=== Required action ===
Transcribe exactly the first line of the listing below and each line that follows it, ending with the line that contains "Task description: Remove", and omit the remainder.

#####

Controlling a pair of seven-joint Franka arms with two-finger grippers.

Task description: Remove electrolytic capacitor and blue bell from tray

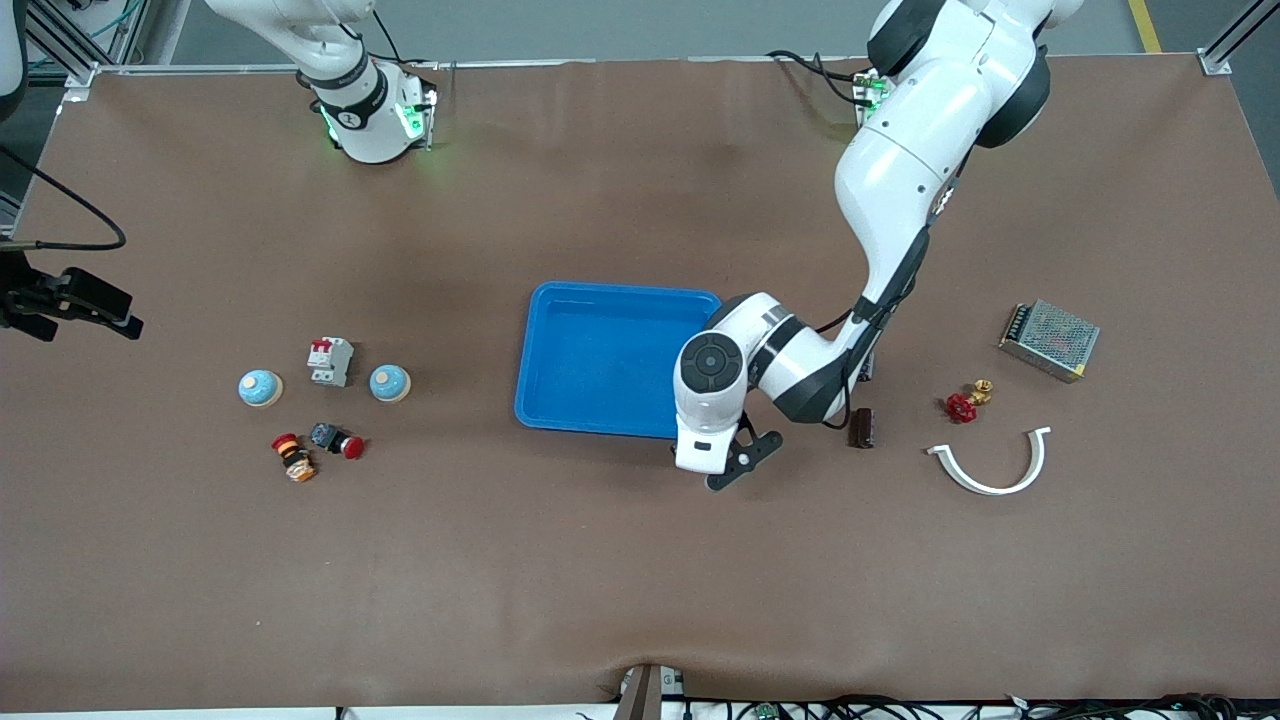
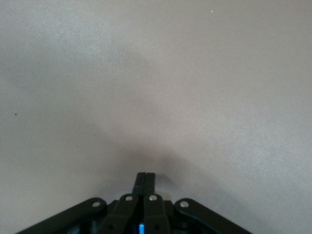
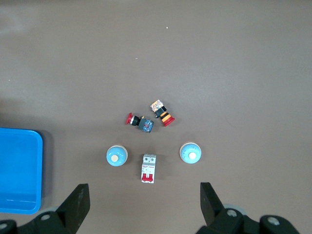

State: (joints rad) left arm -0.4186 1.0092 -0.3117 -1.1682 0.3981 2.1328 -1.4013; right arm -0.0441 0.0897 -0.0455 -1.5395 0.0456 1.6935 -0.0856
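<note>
We judge the tray [image 1: 560, 400] already emptied, so the step in hand is a clean retreat: lift the left gripper [image 1: 740, 462] straight up before swinging, well clear of the rim. Its fingers [image 2: 145, 178] are pressed together on nothing, low over bare table, with the tray at its eleven o'clock. Two blue bells [image 1: 260, 388] [image 1: 389, 383] sit on the table at the tray's nine o'clock, under the waiting right gripper [image 3: 144, 200], spread wide. We cannot pick out the capacitor.
</note>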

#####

=== Answer box ===
Controlling a pair of seven-joint Franka arms with two-finger grippers.

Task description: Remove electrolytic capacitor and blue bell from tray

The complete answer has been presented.